◆ ABOUT THIS TASK ◆
Begin at the top of the following data. Copy each line exactly until you have copied the line containing "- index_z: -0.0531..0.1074".

◆ SUPPLIED DATA ◆
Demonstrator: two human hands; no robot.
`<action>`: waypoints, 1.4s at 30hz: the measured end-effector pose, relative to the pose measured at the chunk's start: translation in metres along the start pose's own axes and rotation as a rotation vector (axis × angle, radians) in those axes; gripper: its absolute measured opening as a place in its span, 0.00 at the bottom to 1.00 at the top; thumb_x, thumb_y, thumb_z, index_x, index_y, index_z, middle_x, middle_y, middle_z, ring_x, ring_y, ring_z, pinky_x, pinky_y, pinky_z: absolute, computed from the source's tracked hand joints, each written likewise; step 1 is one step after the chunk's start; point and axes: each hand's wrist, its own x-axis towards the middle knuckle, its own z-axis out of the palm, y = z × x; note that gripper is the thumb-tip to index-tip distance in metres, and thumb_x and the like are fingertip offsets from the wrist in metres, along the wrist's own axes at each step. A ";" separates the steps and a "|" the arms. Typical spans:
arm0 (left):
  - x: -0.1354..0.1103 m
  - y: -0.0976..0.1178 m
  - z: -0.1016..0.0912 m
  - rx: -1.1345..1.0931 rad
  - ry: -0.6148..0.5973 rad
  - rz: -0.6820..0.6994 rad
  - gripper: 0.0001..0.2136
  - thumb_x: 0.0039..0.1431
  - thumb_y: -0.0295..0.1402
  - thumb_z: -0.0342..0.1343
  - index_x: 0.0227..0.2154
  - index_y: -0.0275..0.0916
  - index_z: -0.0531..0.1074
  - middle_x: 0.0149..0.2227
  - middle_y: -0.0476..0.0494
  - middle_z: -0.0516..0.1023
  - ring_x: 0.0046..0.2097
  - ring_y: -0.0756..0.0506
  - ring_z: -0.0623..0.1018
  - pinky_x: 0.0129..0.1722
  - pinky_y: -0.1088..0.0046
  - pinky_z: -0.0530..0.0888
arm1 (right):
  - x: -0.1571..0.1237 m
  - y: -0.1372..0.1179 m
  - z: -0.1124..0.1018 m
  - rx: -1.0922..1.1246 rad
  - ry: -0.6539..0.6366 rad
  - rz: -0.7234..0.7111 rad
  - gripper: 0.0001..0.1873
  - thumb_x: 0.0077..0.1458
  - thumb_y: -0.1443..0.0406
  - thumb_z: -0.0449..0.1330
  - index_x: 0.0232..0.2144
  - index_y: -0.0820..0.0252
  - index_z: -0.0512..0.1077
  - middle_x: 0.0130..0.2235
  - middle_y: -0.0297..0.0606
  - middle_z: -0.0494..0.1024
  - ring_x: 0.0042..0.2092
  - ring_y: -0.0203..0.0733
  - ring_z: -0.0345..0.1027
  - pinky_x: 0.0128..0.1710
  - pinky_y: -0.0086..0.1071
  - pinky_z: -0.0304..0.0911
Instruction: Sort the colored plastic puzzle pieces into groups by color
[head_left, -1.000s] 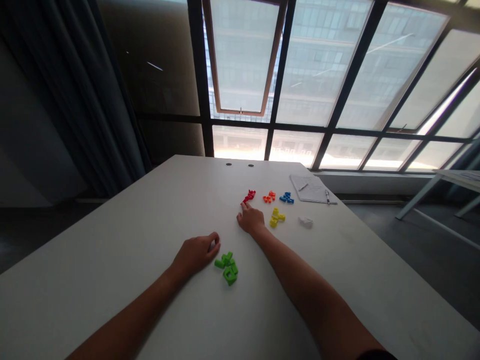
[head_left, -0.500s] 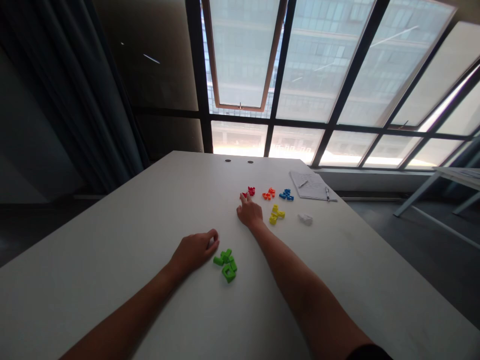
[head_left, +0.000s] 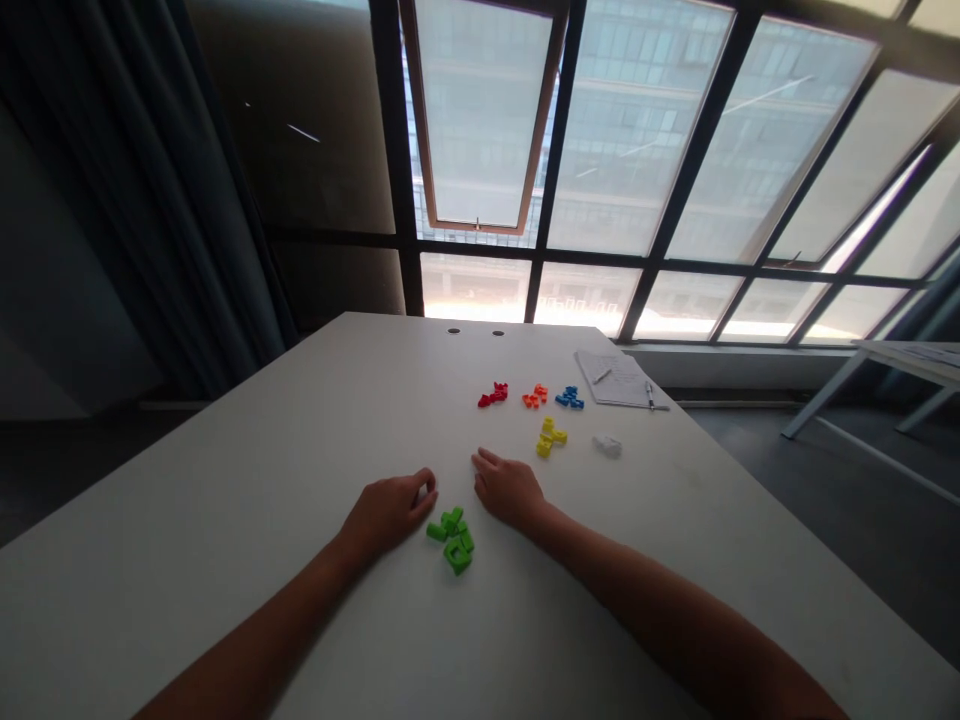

◆ RESPONSE ◆
Demonstrator: two human hands; no robot.
`<action>`: waypoints, 1.4s at 30hz: the measured end-effector pose, relative to the pose measured at the chunk's start: translation in metres along the start pose's own axes and rotation as a rotation vector (axis × angle, radians) in those axes; gripper: its absolute measured opening as a place in its span, 0.00 at the bottom to 1.00 at the top; thumb_x, thumb_y, thumb_z, index_x, index_y, index_z, middle_x, middle_y, middle_z, ring_x, ring_y, ring_z, pinky_x, pinky_y, pinky_z: absolute, computed from the source's tracked hand joints, each written likewise; step 1 is one step after the chunk's start; point and axes: each hand's wrist, its own x-axis towards the middle knuckle, its own z-axis out of the palm, y = z × x; note that gripper is the thumb-tip to index-tip distance in metres, and thumb_x and the like are fingertip offsets from the wrist in metres, along the wrist's own axes at each step. A ";" separates the steps and a "|" the arms. Typical spans:
arm0 (left):
  - x: -0.1354..0.1103 m
  - y: -0.0976..0.1178 m
  - z: -0.1016..0.0912 m
  - rx: -1.1345..1.0931 rad
  - ry: -0.6148..0.5973 rad
  - rz: -0.6820..0.6994 rad
  - gripper: 0.0001..0.2136
  - thumb_x: 0.0039..0.1431
  - thumb_y: -0.0295..0.1402
  - thumb_z: -0.0342..0.1343
  - index_x: 0.0227..0.2154
  - index_y: -0.0275..0.0916
  - index_z: -0.0531..0.1074

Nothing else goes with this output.